The Russians in question were “not directly threatened” by Cyber Command, the Times’ anonymous sources stressed, adding that the possibility of being targeted by US sanctions would likely act as an effective deterrent.
Created in 2009 to defend military networks, Cyber Command’s targeting of Russian “operatives” marks the “first known overseas cyber-operation to protect American elections, including the November midterms.”
The Times’ juicy scoop stretches more than 1,500 words, but few other details of this unprecedented operation are given. As the paper notes, its gossipy anonymous sources would not disclose who they were targeting, or how many targets were on their radar, or even the methods that Cyber Command has used to directly contact these alleged Russian meddling masters. Maybe by carrier pigeon? Message in a bottle?

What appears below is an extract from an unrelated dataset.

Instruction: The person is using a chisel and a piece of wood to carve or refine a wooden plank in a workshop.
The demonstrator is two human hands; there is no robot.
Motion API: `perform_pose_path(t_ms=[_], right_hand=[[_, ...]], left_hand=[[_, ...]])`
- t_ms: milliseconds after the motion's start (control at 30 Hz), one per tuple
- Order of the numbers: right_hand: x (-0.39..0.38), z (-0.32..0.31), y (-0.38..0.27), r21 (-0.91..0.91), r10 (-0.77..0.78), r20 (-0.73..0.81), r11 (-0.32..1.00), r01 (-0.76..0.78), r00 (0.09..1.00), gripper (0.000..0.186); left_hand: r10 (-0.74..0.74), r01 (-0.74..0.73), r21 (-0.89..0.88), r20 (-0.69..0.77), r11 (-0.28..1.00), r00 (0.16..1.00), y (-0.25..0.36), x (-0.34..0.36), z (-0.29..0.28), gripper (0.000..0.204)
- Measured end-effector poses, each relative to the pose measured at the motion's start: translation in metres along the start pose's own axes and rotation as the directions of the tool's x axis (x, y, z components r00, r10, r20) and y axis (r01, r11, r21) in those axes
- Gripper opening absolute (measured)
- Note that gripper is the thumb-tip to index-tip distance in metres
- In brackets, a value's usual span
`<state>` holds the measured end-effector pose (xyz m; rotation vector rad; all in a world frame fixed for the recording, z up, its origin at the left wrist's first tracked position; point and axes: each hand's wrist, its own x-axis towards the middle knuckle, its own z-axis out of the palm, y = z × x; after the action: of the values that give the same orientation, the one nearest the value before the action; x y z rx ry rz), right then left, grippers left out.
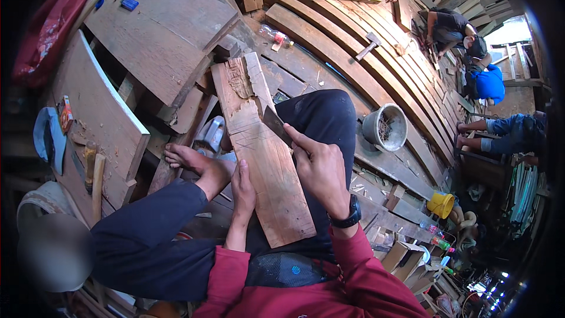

Despite the paper’s vague understanding of facts, the Times teased its readers for an entire seven paragraphs before gushing that “the Cyber Command operations appear relatively measured, especially in comparison with the increasingly elaborate and sophisticated efforts by Russia to use disinformation to sow dissent in the United States.”
A bold claim – especially since there’s no evidence of “sophisticated” Russian efforts to sow dissent in the US, and the New York Times has only the flimsiest understanding of what this Cyber Command operation even entails.
Luckily, the American public need not fret about the technicalities, because the Times also disclosed that US intelligence officials have “concluded that Russia is unlikely to try to hack into voting machines or directly manipulate voting results this year.”
But Cyber Command can’t take all of the credit for safeguarding American democracy from dangerous tweets: Mass purges of “Russia-linked” accounts on social media have also played an invaluable role. Or at least that’s what Ben Nimmo, a member of the Atlantic Council team that helps Facebook decide who receives the ban hammer, told the Times.
So, to sum up: Cyber Command’s intimidating Russian telegrams and the Atlantic Council’s omnipotent content-screening have ensured that the Russians won’t be able to hack the midterms.
A rather convenient and extremely vague feel-good story, just in time to remind everyone that they should still be afraid of the Russians – even if there is nothing (and never has been) anything to fear.
Sadly, Russia’s prized position as the sneakiest election meddlers on earth is being challenged by China – according to Donald Trump. The US president claims that Beijing is actively trying to remove him from the White House.